_TASK DETAILS_
Return every line of the listing, exactly as it reads.

_THE DATA_
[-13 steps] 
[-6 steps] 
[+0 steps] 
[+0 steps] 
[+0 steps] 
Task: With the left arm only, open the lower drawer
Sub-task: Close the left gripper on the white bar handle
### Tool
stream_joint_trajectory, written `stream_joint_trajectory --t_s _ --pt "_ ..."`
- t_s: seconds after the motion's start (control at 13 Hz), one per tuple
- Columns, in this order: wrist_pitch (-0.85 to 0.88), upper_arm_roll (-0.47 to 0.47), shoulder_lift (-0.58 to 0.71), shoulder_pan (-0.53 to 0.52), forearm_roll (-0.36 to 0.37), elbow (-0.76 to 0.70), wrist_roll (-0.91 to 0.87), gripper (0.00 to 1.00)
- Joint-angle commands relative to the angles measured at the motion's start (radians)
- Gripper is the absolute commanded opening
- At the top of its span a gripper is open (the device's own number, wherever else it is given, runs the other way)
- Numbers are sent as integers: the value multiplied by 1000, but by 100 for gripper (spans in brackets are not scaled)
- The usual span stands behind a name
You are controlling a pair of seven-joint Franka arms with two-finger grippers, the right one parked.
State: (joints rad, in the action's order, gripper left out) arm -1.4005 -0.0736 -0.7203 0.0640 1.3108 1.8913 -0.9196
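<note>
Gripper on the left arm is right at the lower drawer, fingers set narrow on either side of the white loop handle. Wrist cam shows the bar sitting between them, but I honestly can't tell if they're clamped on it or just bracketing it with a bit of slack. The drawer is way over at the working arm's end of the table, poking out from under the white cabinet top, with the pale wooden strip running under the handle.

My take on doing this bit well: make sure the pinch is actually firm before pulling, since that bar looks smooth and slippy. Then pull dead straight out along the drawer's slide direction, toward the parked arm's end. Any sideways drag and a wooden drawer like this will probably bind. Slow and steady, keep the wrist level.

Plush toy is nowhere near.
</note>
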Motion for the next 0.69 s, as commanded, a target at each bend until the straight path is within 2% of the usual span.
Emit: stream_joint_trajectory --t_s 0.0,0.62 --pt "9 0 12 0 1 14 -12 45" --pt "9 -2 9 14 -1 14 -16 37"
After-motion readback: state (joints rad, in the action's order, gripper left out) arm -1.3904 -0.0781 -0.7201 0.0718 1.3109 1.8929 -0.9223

_EXPECTED OUTPUT_
[-13 steps] 
[-6 steps] 
[+0 steps] 
[+0 steps] 
[+0 steps] 
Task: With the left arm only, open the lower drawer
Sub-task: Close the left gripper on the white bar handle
### Tool
stream_joint_trajectory, written `stream_joint_trajectory --t_s _ --pt "_ ..."`
- t_s: seconds after the motion's start (control at 13 Hz), one per tuple
- Columns, in this order: wrist_pitch (-0.85 to 0.88), upper_arm_roll (-0.47 to 0.47), shoulder_lift (-0.58 to 0.71), shoulder_pan (-0.53 to 0.52), forearm_roll (-0.36 to 0.37), elbow (-0.76 to 0.70), wrist_roll (-0.91 to 0.87), gripper (0.00 to 1.00)
- Joint-angle commands relative to the angles measured at the motion's start (radians)
- Gripper is the absolute commanded opening
- At the top of its span a gripper is open (the device's own number, wherever else it is given, runs the other way)
- Numbers are sent as integers: the value multiplied by 1000, but by 100 for gripper (spans in brackets are not scaled)
- The usual span stands behind a name
You are controlling a pair of seven-joint Franka arms with two-finger grippers, the right one parked.
State: (joints rad, in the action's order, gripper left out) arm -1.4005 -0.0736 -0.7203 0.0640 1.3108 1.8913 -0.9196
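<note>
Gripper on the left arm is right at the lower drawer, fingers set narrow on either side of the white loop handle. Wrist cam shows the bar sitting between them, but I honestly can't tell if they're clamped on it or just bracketing it with a bit of slack. The drawer is way over at the working arm's end of the table, poking out from under the white cabinet top, with the pale wooden strip running under the handle.

My take on doing this bit well: make sure the pinch is actually firm before pulling, since that bar looks smooth and slippy. Then pull dead straight out along the drawer's slide direction, toward the parked arm's end. Any sideways drag and a wooden drawer like this will probably bind. Slow and steady, keep the wrist level.

Plush toy is nowhere near.
</note>
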Motion for the next 0.69 s, as commanded, a target at each bend until the straight path is within 2% of the usual span.
Emit: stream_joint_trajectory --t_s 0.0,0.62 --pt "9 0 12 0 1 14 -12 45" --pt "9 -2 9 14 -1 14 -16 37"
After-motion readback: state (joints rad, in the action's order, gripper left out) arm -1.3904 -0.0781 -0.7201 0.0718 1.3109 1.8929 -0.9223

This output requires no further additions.